- Aim of the task -
Only a slice of the listing below is wanted. Retype the lines from the one containing "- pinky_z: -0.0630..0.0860" through the one containing "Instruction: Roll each", exactly, both ends included.

------

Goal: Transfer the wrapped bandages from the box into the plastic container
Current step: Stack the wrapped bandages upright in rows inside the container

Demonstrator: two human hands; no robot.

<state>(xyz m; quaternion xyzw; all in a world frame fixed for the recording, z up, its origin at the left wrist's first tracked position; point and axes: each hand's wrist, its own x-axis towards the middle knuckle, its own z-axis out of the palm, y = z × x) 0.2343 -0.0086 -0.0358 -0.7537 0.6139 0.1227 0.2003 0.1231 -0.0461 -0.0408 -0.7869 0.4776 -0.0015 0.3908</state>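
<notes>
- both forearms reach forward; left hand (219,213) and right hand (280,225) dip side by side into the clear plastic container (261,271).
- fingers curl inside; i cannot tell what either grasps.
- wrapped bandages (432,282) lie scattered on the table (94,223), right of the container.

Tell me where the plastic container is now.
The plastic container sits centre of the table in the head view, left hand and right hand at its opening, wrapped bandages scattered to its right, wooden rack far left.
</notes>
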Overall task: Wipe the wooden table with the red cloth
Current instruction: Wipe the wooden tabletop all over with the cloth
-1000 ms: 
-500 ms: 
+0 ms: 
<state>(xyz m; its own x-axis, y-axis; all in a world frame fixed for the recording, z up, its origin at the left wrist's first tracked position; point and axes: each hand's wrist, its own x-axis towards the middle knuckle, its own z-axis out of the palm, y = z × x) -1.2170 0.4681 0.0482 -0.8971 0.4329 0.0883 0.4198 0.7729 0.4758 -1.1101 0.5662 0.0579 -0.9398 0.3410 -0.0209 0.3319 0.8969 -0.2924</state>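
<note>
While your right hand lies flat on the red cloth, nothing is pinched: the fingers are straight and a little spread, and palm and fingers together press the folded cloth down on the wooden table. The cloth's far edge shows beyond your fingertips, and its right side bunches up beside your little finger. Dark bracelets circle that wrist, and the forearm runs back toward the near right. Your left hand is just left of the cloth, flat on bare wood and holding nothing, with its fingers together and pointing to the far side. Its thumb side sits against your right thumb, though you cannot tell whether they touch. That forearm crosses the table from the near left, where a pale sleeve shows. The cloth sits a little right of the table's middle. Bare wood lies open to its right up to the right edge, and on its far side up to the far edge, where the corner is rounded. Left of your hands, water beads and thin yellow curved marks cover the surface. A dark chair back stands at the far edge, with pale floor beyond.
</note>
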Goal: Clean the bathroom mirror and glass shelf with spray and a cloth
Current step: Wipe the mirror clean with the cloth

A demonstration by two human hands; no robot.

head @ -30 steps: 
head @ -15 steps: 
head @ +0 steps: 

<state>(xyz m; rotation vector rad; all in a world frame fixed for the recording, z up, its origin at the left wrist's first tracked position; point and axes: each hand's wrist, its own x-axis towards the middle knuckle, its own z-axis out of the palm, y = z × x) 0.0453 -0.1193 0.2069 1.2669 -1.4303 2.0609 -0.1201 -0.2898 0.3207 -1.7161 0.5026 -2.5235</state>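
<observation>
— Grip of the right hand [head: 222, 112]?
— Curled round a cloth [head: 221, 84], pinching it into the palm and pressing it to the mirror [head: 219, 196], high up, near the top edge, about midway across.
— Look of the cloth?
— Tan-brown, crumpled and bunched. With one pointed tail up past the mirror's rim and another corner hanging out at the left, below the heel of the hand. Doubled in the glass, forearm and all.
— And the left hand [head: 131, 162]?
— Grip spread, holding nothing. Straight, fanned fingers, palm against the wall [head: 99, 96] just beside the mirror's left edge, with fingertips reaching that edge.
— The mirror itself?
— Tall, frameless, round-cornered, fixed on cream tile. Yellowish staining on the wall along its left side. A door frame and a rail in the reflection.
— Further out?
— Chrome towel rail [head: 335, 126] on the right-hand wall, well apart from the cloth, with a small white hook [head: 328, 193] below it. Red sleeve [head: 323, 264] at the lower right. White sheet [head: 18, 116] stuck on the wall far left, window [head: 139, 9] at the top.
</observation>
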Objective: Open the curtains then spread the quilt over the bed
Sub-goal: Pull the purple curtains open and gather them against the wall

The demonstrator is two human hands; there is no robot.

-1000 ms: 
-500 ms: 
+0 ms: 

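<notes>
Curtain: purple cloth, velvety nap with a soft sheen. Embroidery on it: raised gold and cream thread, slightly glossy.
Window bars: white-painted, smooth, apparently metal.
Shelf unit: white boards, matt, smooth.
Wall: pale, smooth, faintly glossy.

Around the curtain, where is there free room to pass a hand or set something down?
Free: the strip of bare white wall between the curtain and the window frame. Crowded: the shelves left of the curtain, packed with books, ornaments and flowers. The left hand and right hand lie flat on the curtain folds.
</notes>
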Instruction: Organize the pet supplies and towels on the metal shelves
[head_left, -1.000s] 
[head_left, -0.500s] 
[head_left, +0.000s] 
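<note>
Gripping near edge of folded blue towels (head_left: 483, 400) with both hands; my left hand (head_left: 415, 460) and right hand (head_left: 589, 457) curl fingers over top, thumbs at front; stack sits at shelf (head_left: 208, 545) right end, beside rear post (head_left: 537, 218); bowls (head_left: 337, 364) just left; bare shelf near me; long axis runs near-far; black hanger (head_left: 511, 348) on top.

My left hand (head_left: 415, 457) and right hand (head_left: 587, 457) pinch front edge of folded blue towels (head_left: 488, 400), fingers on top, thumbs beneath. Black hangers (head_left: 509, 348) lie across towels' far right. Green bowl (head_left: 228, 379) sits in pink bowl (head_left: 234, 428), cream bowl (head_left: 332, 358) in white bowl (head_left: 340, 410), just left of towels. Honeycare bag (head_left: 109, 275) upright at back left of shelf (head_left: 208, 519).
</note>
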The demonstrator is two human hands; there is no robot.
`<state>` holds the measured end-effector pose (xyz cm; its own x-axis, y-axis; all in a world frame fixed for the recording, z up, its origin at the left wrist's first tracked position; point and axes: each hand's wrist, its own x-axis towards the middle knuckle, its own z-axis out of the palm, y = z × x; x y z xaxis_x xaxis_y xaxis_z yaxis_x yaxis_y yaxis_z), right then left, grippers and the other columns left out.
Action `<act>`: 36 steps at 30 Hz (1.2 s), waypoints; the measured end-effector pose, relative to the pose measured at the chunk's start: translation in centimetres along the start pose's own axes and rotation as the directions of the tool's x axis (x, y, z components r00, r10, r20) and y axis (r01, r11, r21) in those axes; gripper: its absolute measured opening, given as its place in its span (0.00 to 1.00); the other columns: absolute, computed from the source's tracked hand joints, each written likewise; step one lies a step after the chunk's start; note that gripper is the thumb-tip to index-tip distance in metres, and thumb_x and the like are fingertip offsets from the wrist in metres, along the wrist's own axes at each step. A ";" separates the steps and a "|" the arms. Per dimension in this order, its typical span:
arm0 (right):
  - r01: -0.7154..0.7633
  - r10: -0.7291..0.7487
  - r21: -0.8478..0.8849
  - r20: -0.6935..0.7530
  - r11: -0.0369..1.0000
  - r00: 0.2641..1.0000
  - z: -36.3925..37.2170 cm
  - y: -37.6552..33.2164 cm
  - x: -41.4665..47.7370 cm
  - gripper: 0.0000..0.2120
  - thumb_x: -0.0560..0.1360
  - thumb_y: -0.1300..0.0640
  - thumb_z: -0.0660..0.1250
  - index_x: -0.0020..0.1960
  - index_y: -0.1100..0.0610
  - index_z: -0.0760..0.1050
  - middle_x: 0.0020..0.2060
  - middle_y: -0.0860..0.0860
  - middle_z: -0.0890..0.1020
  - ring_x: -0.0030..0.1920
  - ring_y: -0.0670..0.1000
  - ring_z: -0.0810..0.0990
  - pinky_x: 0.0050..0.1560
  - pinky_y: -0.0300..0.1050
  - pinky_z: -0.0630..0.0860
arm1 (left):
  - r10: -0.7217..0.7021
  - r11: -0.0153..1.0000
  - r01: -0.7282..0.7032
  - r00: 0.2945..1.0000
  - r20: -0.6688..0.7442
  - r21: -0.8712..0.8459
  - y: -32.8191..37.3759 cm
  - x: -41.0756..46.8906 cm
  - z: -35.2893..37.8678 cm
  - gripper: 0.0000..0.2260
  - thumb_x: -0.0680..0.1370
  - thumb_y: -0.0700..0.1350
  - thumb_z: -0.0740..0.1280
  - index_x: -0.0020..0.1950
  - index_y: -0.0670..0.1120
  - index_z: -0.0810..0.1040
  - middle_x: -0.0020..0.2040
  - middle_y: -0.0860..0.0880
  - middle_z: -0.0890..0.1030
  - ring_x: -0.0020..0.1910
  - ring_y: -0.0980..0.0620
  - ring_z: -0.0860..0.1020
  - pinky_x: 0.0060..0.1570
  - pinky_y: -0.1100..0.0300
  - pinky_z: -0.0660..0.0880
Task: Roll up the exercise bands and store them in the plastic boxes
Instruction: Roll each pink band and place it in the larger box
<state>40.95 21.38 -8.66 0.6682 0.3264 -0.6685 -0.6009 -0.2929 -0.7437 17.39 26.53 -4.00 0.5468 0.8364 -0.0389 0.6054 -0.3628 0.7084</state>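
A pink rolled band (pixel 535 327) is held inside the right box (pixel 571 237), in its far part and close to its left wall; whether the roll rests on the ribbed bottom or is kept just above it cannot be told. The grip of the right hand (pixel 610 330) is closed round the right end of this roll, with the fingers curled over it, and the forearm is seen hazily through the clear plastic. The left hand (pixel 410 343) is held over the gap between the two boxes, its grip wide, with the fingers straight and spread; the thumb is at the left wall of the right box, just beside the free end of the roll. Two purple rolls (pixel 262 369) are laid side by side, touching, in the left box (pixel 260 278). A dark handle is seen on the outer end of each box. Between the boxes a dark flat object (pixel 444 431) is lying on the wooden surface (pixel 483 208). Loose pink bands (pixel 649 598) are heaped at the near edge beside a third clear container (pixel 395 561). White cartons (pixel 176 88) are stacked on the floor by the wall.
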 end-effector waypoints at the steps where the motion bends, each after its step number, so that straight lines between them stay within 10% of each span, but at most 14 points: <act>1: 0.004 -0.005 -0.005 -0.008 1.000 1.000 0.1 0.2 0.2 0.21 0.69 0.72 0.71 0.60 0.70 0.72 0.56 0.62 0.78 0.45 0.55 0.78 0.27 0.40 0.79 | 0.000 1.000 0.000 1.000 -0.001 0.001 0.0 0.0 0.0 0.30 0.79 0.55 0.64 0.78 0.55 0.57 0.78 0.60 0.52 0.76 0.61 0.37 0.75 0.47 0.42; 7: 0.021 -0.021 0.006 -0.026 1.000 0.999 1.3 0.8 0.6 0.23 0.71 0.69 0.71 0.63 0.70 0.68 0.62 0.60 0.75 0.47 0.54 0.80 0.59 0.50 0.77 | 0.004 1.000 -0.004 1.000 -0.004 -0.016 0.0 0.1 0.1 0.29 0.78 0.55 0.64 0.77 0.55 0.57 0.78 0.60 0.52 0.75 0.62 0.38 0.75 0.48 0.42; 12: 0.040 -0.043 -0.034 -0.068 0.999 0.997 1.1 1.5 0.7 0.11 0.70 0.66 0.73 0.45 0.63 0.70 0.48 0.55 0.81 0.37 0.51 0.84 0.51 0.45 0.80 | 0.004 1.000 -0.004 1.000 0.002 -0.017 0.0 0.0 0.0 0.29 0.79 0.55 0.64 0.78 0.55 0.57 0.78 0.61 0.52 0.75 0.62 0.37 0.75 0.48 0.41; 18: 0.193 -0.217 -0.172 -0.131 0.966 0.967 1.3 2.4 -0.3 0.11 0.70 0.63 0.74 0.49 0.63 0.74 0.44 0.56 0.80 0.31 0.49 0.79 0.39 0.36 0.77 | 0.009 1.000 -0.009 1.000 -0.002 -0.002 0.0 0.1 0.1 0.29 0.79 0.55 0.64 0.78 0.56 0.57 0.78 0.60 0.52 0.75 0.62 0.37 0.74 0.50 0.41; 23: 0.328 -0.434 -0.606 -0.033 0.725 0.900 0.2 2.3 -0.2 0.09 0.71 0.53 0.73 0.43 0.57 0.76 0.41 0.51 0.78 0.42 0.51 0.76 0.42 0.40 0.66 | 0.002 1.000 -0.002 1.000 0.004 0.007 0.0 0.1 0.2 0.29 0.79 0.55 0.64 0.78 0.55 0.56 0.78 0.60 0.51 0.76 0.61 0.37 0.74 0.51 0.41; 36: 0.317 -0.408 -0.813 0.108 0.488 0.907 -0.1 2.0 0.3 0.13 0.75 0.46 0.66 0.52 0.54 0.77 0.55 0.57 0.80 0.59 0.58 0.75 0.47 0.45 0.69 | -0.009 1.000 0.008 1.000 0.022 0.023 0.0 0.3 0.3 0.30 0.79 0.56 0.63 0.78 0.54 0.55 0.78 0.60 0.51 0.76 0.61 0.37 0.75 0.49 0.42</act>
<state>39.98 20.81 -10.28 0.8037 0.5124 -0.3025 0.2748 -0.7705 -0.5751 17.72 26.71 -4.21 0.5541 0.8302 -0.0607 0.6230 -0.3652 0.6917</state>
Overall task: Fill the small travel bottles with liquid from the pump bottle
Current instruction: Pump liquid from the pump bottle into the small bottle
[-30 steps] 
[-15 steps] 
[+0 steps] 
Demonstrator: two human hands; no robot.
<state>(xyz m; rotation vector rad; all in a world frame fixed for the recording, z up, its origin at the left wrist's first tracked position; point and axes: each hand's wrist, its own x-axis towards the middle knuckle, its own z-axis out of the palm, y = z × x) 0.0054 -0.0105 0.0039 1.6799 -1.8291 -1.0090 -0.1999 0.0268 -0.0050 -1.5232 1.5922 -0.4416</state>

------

- Written answer -
  - pinky_z: -0.0630..0.0860
arm1 (left):
  - r10: -0.7217..0.7021
  - r11: -0.0153..1.0000
  - r01: -0.7282..0.7032
  - r00: 0.2945..1.0000
  - r20: -0.6688..0.7442
  - r21: -0.8712..0.8459
  - y: -32.8191..37.3759 cm
  - x: -41.0756..46.8906 cm
  - z: -35.2893..37.8678 cm
  - gripper: 0.0000..0.2260
  - thumb_x: -0.0680..0.1370
  - thumb_y: -0.0700..0.1350
  - thumb_z: -0.0740..0.1280
  - index_x: -0.0020..0.1950
  - index_y: -0.0670..0.1120
  - index_z: -0.0810..0.1040
  - middle_x: -0.0020..0.2040
  - middle_y: -0.0860..0.0880
  - middle_z: -0.0890..0.1030
  - ring_x: -0.0020..0.1910
  - ring_y: -0.0980..0.0620
  - ring_z: -0.0860..0.1020
  - pinky_x: 0.0060..0.1570
  - pinky_y: -0.1100..0.0300
  - pinky_z: -0.0660..0.0880
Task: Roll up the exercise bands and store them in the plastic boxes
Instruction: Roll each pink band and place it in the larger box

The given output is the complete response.